The company Alcor Life Extension Foundation cryogenized 200 bodies that opted for this mechanism.
The hope of returning to life in the future, when “technology allows it”.
In tanks filled with liquid nitrogen in Scott, Arizona, are the bodies of 200 people who paid Alcor Life Extension Foundation for cryogenization with the aim of “reviving in the future.”
The “patients”, as the company calls them, were terminally ill with cancer, ALS and other diseases that currently had no cure, and who, preserving their bodies, hope to return to life when technology and science allow them. .
back from the dead
Alcor Life Extension Foundation claims to be the world leader in cryonics , the preservation of human bodies at very low temperatures since medicine can do nothing for them.

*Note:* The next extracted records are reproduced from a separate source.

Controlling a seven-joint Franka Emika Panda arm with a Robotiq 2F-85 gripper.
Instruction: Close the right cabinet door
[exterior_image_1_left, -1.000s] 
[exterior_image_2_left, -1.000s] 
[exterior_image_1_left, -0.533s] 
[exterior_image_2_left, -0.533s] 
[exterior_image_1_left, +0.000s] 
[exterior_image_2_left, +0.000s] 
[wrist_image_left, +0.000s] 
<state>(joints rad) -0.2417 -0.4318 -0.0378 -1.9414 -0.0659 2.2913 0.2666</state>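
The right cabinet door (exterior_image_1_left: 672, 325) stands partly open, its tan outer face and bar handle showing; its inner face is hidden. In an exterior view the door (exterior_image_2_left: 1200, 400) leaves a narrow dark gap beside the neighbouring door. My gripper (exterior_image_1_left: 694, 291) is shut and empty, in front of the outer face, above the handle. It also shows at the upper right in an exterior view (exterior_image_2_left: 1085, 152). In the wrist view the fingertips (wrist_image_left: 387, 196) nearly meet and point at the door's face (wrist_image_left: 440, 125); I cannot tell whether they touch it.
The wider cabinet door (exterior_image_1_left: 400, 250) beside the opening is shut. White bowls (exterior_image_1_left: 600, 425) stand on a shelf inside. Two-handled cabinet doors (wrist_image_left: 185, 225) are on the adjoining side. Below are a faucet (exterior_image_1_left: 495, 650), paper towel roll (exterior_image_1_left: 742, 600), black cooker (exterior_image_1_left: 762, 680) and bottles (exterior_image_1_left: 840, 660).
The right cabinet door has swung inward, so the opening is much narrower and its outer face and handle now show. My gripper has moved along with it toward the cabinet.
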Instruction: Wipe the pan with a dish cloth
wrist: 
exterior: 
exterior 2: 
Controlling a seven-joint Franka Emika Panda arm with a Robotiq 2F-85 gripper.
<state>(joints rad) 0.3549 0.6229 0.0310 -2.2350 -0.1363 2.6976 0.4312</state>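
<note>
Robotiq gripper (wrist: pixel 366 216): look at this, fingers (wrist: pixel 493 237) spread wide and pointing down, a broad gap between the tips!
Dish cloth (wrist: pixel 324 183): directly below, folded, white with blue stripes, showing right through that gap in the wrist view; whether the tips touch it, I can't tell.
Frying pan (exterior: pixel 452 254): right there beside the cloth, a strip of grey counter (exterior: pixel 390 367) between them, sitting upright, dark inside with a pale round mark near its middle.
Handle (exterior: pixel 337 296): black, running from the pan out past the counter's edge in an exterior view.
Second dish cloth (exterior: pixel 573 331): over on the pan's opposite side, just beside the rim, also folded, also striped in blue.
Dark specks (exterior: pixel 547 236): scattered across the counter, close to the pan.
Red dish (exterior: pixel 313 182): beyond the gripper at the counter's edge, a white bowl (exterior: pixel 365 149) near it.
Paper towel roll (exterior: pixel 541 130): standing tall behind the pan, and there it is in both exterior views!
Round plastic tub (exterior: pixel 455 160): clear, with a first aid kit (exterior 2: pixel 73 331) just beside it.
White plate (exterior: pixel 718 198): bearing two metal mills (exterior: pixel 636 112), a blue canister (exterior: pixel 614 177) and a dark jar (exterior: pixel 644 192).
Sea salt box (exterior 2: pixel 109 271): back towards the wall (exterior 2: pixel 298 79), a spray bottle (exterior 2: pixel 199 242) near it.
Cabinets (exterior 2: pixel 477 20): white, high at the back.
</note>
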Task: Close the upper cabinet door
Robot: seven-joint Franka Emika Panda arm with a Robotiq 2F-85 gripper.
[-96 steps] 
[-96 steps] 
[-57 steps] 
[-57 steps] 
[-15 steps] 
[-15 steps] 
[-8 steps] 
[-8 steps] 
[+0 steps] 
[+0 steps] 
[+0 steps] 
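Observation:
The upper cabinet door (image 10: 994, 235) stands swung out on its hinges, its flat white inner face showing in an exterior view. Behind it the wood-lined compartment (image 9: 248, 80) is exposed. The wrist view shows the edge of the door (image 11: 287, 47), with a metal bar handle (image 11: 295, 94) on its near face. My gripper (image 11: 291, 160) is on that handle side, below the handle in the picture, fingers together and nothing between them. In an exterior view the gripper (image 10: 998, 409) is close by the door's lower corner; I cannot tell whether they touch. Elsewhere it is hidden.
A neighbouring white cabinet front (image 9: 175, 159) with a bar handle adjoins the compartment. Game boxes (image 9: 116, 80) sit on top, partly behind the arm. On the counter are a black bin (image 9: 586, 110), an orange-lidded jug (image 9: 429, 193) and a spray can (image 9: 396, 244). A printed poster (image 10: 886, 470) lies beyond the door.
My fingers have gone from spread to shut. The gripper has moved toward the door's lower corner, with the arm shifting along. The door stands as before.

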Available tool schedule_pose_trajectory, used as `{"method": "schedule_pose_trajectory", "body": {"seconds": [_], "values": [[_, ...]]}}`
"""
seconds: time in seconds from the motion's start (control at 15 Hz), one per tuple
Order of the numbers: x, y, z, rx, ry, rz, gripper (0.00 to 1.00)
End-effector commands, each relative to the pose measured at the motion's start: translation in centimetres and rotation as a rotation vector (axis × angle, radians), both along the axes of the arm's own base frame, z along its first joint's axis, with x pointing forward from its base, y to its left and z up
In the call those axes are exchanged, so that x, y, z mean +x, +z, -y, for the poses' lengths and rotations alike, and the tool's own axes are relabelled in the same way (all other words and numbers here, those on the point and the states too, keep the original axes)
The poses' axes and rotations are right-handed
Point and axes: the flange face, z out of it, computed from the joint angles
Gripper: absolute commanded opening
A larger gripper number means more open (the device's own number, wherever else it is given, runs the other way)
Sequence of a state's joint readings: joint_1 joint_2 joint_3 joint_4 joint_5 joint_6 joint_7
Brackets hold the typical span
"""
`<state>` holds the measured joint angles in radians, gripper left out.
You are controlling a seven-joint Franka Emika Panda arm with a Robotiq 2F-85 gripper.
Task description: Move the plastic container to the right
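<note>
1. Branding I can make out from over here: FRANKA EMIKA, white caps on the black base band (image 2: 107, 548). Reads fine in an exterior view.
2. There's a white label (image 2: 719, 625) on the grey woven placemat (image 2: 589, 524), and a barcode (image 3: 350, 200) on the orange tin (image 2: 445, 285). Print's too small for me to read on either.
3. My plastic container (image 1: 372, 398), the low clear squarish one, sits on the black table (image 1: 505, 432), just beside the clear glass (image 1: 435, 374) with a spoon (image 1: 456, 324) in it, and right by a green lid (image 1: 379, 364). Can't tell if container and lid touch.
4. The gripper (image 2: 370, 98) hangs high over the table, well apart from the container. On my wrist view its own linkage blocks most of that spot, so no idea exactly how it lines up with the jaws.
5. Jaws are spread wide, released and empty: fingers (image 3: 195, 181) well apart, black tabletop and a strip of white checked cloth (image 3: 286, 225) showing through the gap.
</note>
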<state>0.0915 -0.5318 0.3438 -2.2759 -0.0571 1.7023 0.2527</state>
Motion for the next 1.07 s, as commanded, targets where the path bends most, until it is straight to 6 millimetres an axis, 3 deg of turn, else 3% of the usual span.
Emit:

His youngest patient is a Thai girl with brain cancer, who was cryopreserved in 2015 at just 2 years old. “Her parents were doctors and she had multiple brain surgeries and nothing worked, unfortunately. So they contacted us,” said Max More, CEO of Alcor.
For treatment, the company starts working after the person dies. They remove internal fluids, including blood, to add chemicals designed to prevent ice crystal formation. Then the bodies are placed in liquid nitrogen tanks to wait for the years to pass.
To date, there is no technology or science to revive a “vitrified” patient, a term they want to call their technique.
“We don’t want to freeze the patient. We want to vitrify them… And the reason is that once it cools down to very below zero, the solution, instead of crystallizing, becomes thicker and thicker and it’s like a glassy block that keeps all the cells in place without any internal structure and therefore no damage,” More said.
“And once we reach that point, the body becomes really solid and absolutely nothing happens in the body. There is no biochemical activity, certainly no neurological activity. So at that point, it doesn’t matter if you wait a day or 100 years, you’re going to be the same as when you started.”
Many medical professionals disagree, Arthur Caplan, who heads the division of medical ethics at New York University’s Grossman School of Medicine , told Reuters .
“This notion of freezing us in the future is pretty science fiction and it’s naive,” he said. “The only group that gets excited about the possibility are people who specialize in studying the distant future or people who have an interest in wanting you to pay the money to do it.”
How much does it cost to be a patient of Alcor Life Extension Foundation?
According to the outlet, the minimum cost is $200,000 for a body and $80,000 for the brain alone.
Most of Alcor’s nearly 1,400 living “members” pay by making the company the beneficiary of cost-equivalent life insurance policies, More said.
More’s wife, Natasha Vita-More, likens the process to taking a trip into the future.